I think the character, from the feedback I get, made a huge impact because people couldn't decide whether she was a villain or a victim. In hindsight I loved it; I loved the character, I loved the acting challenge, I loved the discipline. You're learning all the time because you literally do 25 scenes a day, go home, learn another 20 scenes, come in, film 20 scenes, go home... every day for a year and a half, and you do all your own stunts... being punched in the face by Peggy Mitchell and having to fall into a seven-foot grave; it was fantastic. I was only in it for 18 months and it feels like I clocked up about three years worth of TV experience.

Oberman described her time on EastEnders as "hectic", leading her to depart the show during December 2005. However, the role of Chrissie has remained a defining point of her career. In a recent interview, Oberman remarked: "Chrissie was such a wonderful character and the show was watched by so many people, especially the murder of Den, that it opened up doors that I never thought it would. I had some fantastic offers when I left, there were film and theatre... it was wonderful for me; EastEnders is a very good calling card." Oberman has also recently declared her willingness to return to the part of Chrissie and EastEnders, even if only to provide a resolution for the character.

Before leaving EastEnders, Oberman provided the voice of "Miss Dickson" in the adult-themed cartoon Bromwell High for Channel Four.
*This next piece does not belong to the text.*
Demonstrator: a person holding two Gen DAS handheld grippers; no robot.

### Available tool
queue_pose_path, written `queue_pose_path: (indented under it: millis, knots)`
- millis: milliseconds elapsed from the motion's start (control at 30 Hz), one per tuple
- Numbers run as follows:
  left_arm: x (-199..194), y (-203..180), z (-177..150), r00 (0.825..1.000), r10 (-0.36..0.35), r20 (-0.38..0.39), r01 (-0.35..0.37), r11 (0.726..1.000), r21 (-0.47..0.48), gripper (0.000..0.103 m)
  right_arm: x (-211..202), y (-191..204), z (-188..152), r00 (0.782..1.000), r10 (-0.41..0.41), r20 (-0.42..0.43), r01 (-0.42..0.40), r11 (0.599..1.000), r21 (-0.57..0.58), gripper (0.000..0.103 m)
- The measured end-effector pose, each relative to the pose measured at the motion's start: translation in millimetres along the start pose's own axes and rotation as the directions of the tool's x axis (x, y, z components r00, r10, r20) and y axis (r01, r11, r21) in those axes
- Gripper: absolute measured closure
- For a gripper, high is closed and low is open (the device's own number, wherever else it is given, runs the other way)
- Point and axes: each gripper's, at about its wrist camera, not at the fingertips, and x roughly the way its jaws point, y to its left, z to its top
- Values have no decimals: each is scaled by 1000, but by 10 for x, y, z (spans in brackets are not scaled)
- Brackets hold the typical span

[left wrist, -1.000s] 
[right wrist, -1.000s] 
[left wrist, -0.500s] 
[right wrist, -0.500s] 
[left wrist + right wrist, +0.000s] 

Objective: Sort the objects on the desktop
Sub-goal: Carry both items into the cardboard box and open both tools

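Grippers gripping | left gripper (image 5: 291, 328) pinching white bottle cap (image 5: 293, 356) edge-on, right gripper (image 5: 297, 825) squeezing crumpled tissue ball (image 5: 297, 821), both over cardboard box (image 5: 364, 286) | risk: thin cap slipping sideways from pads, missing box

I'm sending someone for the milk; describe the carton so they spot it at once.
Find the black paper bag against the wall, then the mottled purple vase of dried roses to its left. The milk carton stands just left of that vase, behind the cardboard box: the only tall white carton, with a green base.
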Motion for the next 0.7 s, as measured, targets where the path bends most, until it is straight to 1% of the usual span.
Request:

It was also announced that Oberman would guest star in the second series of the revived Doctor Who, playing the character of Yvonne Hartman, whom she described as "a sophisticated sort of baddie", with a BBC source declaring Oberman "perfect to play evil Yvonne and will be brilliant at terrorising the next generation of viewers". The two-part series finale entitled "Army of Ghosts" and "Doomsday", aired in July 2006, attracting audiences of 8.19 million and 8.22 million respectively. Oberman extols her appearance in Doctor Who as a career highlight, being a "confessed Whovian" or fan of the show: "Some people, their life's ambition is to walk in and see Queen Vic, mine was to see a Tardis and a sonic screwdriver... and a Dalek!"

In 2006, Oberman signed on to the BBC One six-part comedy-drama series Sorted as series regular Amy, alongside Will Mellor. In 2008, she made a brief return to TV in the CBBC production Summerhill.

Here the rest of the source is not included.